WHAT TO WORK ON
Filter the data for lines with the word "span", then copy every line so identified.

+ + + + +

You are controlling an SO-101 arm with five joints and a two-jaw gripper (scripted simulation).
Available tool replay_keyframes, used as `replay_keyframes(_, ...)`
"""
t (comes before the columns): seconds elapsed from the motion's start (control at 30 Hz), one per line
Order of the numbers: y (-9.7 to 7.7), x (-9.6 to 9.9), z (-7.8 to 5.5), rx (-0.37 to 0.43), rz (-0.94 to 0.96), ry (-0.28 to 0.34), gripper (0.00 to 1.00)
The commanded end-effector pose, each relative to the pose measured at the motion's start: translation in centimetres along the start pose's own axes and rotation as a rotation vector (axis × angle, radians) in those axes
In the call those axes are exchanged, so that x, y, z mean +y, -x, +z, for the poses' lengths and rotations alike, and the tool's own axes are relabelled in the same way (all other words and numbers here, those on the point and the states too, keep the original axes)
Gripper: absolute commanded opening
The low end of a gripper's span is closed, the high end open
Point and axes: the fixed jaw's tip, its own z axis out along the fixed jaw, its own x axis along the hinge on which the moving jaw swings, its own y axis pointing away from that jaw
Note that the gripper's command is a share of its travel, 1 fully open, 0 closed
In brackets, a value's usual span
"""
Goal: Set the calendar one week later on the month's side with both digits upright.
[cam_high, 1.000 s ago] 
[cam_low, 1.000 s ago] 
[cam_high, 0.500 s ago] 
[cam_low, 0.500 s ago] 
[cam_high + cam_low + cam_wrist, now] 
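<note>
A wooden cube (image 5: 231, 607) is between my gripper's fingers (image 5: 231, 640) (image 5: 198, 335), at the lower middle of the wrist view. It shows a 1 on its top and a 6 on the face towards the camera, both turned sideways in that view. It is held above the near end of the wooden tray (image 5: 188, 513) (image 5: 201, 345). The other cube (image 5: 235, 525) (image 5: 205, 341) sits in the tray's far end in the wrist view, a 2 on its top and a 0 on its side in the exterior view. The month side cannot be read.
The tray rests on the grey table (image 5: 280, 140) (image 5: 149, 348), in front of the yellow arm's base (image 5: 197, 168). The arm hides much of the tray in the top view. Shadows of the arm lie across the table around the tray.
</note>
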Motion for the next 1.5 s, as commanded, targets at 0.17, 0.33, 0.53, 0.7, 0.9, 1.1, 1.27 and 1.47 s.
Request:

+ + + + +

RESULT BELOW
The low end of a gripper's span is closed, the high end open
In brackets, a value's usual span

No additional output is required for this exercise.